Monday, November 17, 2008

First photo of planets outside solar system revealed

First photo of planets outside solar system revealed
By Dan Vergano, USA TODAY

Astronomers reported Thursday that they have the first snapshot of another solar system — one with three planets larger than Jupiter — orbiting a nearby star.

Circling the star HR 8799, the three planets "are a scaled-up version of our own solar system," says study leader Christian Marois of the National Research Council Canada. A large star about 128 light years away (a light year is about 6 trillion miles), HR 8799 resides in the constellation Pegasus, according to the online report released Thursday by the journal, Science.

"This is the first image of a multi-planet solar system," says Marois, who headed a U.S.-Canadian team that sifted light measurements from the star in 2004 and 2006 to photograph the planets in infrared light. "Here we are actually seeing the light, temperature and size of these planets."

Astronomers are also releasing images of single giant planets orbiting nearby stars, including one in Science from a Hubble space telescope team led by Paul Kalas of University of California, Berkeley, which released an image of a giant planet orbiting the star Fomalhaut.

Direct observations of planets come after more than a decade in which astronomers have detected planets, about 300, orbiting nearby stars through indirect means, such as gravitational wobbles in stars induced by planets and dips in light as planets transit across the face of their star.

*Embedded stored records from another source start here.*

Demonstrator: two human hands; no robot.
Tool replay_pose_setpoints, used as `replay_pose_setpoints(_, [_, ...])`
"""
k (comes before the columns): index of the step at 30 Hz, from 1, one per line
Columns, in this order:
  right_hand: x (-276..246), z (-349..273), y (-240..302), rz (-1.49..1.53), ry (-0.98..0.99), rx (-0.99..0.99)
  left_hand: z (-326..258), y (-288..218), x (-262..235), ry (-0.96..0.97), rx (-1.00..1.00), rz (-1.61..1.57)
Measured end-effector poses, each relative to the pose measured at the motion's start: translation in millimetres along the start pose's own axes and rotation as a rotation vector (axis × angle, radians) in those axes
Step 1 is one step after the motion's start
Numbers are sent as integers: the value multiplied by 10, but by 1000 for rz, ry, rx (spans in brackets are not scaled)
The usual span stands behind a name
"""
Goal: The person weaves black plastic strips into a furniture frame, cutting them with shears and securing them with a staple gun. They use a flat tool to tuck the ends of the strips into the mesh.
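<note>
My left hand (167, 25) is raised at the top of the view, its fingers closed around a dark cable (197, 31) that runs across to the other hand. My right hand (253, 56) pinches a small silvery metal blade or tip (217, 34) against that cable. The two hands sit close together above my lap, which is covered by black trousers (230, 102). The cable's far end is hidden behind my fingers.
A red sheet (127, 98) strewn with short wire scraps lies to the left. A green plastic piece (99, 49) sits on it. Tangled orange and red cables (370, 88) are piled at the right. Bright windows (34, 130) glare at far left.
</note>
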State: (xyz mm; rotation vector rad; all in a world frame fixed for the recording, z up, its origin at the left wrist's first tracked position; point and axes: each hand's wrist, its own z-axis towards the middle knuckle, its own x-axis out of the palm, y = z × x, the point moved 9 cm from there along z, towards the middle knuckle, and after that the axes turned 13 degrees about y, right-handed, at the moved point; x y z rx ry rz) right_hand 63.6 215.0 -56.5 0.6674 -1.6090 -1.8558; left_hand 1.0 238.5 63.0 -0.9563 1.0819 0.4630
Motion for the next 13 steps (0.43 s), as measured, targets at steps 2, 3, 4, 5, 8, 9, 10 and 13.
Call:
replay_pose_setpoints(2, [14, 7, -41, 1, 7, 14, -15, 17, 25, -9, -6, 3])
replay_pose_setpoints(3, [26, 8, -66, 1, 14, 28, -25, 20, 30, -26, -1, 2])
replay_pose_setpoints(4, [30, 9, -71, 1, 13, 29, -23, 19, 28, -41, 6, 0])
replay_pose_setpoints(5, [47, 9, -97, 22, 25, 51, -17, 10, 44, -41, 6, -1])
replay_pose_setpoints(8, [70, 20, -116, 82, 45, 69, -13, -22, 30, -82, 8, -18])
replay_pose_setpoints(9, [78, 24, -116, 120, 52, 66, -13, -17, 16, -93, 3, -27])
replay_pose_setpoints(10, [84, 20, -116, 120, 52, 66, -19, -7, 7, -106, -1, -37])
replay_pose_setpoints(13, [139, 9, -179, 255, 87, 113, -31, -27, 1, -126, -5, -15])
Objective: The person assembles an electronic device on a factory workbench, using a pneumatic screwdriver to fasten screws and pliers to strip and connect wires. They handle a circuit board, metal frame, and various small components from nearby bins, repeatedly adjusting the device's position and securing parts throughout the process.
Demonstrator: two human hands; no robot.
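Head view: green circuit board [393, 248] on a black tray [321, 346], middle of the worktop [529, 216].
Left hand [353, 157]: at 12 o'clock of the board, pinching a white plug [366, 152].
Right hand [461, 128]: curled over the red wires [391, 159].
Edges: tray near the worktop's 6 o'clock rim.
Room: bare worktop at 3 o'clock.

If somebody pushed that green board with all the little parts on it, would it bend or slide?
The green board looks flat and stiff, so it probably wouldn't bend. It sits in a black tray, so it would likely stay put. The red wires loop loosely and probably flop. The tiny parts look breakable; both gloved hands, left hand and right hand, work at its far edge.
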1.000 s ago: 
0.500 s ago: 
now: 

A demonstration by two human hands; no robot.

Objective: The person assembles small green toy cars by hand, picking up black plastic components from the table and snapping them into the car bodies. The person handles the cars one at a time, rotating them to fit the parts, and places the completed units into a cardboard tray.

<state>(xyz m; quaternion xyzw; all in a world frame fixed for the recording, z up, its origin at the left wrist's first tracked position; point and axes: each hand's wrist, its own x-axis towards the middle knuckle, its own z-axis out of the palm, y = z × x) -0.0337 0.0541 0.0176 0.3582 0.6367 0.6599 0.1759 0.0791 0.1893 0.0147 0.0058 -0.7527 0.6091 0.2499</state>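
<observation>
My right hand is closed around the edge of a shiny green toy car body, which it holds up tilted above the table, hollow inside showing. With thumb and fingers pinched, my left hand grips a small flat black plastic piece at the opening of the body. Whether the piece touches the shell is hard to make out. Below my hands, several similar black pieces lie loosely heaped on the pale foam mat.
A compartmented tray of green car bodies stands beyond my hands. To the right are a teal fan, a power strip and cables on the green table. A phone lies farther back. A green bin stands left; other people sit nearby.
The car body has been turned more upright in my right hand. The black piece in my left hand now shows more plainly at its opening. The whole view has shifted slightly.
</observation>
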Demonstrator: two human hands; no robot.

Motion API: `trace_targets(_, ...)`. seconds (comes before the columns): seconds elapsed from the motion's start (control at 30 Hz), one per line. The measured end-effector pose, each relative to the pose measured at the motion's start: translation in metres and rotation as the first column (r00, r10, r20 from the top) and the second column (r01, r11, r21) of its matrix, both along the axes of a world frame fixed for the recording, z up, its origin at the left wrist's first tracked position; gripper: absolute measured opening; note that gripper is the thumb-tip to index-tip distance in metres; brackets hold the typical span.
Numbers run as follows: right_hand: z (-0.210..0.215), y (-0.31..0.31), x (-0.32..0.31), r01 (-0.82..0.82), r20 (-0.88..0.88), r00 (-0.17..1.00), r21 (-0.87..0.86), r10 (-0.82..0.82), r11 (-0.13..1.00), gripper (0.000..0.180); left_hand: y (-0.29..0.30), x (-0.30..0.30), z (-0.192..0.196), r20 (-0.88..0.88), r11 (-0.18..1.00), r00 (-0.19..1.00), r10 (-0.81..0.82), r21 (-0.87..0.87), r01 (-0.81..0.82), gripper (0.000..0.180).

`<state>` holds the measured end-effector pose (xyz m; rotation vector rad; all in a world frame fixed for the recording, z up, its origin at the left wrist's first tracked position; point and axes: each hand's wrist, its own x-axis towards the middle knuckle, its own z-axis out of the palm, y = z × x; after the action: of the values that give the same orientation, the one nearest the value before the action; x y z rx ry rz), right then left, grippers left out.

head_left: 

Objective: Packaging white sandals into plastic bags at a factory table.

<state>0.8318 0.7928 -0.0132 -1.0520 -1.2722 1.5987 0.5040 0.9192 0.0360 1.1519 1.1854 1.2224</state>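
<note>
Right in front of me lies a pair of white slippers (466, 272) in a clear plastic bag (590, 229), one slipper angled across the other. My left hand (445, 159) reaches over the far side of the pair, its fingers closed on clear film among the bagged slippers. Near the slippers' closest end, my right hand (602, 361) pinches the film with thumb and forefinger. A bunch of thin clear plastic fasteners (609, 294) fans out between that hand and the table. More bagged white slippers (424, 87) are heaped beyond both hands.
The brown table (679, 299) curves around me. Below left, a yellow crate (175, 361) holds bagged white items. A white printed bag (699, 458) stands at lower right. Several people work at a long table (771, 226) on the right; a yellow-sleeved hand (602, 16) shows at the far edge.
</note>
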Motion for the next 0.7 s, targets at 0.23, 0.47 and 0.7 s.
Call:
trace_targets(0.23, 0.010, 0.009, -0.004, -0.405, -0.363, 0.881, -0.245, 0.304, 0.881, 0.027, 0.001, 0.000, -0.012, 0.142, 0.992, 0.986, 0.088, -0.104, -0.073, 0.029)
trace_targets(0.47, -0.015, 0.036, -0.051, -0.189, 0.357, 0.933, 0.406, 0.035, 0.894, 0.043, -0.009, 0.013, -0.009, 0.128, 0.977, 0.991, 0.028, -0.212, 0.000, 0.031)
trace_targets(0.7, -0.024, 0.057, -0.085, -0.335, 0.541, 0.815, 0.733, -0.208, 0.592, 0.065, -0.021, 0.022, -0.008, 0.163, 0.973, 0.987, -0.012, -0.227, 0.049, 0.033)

Marois and colleagues essentially collected infrared light from the star over time, and then subtracted light emanating directly from the star, to leave behind an image of the three orbiting planets. They also looked at 19 other "A"-type stars, similar to HR 8799 in weighing about twice as much as our sun.

Previously, astronomers have only been able to directly image larger "brown dwarfs," failed stars about 40 heavier than Jupiter, says astronomer Sean Moran of the California Institute of Technology in Pasadena, Calif. "So a direct image of a real planet would be quite exciting," says Moran, who was not part of the studies.

"The fact that (Marois and colleagues) found their triple planet system after looking at just a few stars would seem to imply that either they are incredibly lucky or that these systems are relatively commonplace," says planetary theorist Alan Boss, author of The Crowded Universe: The Search for Living Planets. "Further observations will decide which is the case," he says, by email.

All of HR 8799's planets are cloud-topped giants, says Marois. They resemble Jupiter and Saturn but are much heavier at 7 to 10 times the mass of Jupiter. They respectively circle the star at 24, 38 and 68 times the distance that Earth circles the sun, which is about 93 million miles.

Both Boss and Moran caution that more observations by independent groups will be required to confirm that the images are true snapshots of nearby planets.